TRY IT ▸ Give all the lines below again, exactly, with no pictures.
========================================================================
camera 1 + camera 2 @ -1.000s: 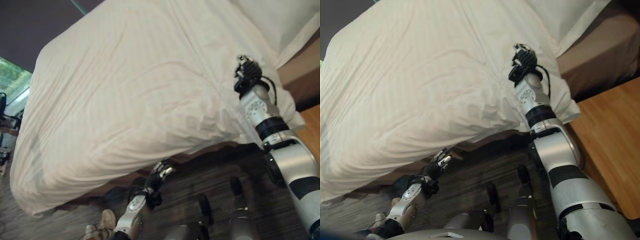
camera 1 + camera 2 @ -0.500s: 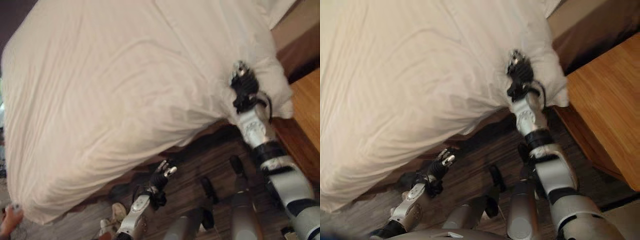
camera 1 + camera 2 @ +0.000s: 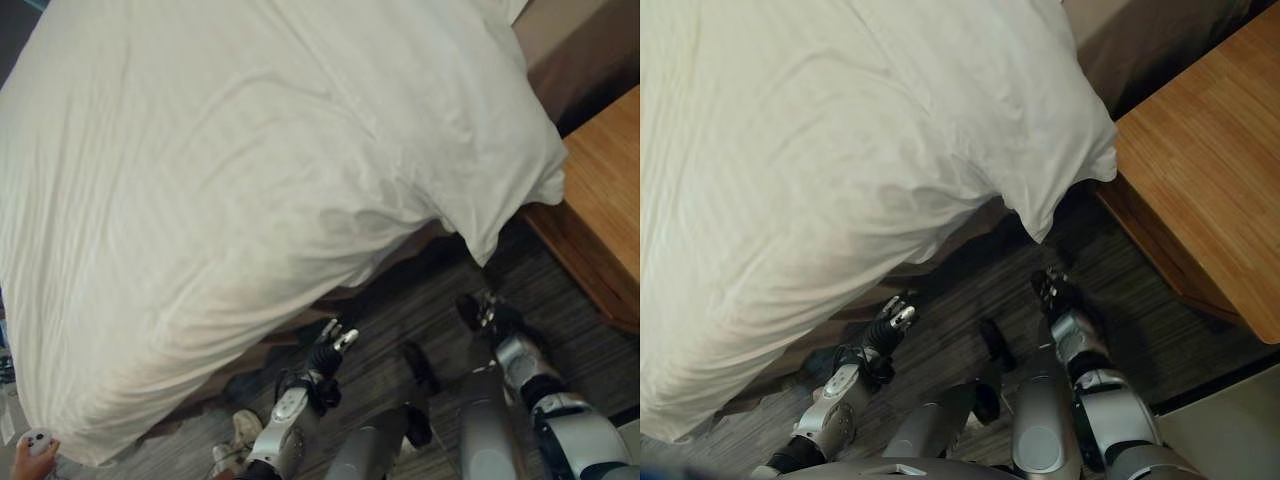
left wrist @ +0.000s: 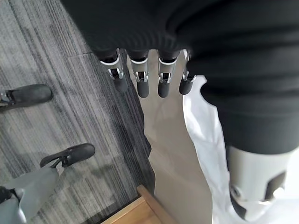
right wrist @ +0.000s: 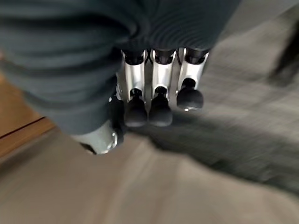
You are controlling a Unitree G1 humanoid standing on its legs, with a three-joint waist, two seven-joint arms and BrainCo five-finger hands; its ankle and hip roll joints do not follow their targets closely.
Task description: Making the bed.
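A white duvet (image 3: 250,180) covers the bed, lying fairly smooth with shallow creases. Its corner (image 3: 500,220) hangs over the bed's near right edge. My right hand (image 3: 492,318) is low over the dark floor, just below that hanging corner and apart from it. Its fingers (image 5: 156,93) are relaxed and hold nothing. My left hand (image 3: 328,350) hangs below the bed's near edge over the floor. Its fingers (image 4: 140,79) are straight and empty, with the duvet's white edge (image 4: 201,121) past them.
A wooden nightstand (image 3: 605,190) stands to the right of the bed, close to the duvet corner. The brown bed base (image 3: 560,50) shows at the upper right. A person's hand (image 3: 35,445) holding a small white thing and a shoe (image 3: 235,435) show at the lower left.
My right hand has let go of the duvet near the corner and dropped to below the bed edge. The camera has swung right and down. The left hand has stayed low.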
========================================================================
WRITTEN REPLY ▸
camera 1 + camera 2 @ -1.000s: 
camera 1 + camera 2 @ -0.500s: 
camera 1 + camera 2 @ +0.000s: 
left wrist @ +0.000s: 
right wrist @ +0.000s: 
You are controlling a Unitree G1 humanoid standing on its legs, with a three-joint waist, two seven-joint arms and BrainCo five-finger hands; its ankle and hip roll joints do not follow their targets closely.
Task description: Making the bed.
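A white duvet (image 3: 250,180) covers the bed, lying fairly smooth with shallow creases. Its corner (image 3: 500,220) hangs over the bed's near right edge. My right hand (image 3: 492,318) is low over the dark floor, just below that hanging corner and apart from it. Its fingers (image 5: 156,93) are relaxed and hold nothing. My left hand (image 3: 328,350) hangs below the bed's near edge over the floor. Its fingers (image 4: 140,79) are straight and empty, with the duvet's white edge (image 4: 201,121) past them.
A wooden nightstand (image 3: 605,190) stands to the right of the bed, close to the duvet corner. The brown bed base (image 3: 560,50) shows at the upper right. A person's hand (image 3: 35,445) holding a small white thing and a shoe (image 3: 235,435) show at the lower left.
My right hand has let go of the duvet near the corner and dropped to below the bed edge. The camera has swung right and down. The left hand has stayed low.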

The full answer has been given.